**Material provided**.

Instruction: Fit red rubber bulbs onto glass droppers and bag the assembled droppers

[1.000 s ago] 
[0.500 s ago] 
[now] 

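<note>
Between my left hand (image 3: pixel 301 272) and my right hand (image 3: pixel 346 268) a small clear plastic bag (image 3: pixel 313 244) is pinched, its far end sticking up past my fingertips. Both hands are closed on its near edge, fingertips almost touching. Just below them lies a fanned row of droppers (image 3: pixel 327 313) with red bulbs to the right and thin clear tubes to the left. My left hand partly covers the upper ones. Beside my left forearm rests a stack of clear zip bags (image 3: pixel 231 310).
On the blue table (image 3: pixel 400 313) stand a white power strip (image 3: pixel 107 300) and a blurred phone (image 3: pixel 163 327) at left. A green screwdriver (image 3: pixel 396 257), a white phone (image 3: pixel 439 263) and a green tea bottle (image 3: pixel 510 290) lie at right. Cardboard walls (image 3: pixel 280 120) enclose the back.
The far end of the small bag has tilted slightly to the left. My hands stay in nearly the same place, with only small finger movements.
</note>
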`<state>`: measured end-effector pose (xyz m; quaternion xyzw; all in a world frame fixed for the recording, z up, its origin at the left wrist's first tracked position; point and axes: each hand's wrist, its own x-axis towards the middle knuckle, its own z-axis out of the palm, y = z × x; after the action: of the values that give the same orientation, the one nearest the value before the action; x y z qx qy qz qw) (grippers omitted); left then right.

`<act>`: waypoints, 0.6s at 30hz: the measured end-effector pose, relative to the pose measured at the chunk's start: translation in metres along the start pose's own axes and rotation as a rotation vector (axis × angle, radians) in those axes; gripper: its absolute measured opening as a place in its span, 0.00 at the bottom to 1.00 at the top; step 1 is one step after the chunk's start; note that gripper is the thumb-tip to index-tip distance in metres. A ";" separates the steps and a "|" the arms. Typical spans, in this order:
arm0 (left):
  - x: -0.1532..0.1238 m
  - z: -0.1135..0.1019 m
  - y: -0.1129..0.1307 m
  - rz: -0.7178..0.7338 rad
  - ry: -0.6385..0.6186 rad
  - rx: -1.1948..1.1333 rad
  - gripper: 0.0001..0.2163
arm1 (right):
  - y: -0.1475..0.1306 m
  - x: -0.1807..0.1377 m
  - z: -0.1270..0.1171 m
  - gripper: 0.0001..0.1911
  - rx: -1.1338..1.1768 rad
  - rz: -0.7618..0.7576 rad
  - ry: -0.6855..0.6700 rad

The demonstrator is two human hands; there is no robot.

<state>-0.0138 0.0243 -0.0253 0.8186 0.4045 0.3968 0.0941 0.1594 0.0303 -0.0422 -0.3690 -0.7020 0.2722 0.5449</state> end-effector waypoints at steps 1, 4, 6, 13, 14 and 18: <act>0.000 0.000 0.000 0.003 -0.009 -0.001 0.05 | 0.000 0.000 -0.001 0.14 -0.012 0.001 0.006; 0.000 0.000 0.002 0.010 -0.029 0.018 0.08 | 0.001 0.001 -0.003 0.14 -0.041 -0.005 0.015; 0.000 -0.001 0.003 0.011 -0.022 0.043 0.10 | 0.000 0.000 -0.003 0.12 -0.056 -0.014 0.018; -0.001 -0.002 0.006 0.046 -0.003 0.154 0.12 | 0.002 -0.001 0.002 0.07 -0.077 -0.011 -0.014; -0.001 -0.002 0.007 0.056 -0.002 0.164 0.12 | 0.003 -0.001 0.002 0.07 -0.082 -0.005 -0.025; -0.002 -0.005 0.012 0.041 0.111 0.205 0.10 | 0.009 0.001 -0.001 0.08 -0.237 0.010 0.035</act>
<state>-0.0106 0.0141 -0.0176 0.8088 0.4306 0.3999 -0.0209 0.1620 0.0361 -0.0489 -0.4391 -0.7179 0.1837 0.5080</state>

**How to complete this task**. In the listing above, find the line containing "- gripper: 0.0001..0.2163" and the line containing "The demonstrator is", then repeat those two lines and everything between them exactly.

**Expected output**.
  - gripper: 0.0001..0.2163
arm1 (right):
  - y: -0.1475..0.1306 m
  - x: -0.1807..0.1377 m
  - z: -0.1270..0.1171 m
  - gripper: 0.0001..0.1911
  - rx: -1.1338..1.1768 rad
  - rz: -0.7618..0.7576 rad
  - ry: -0.6855..0.6700 rad

The demonstrator is two human hands; there is no robot.

There is nothing more to this answer.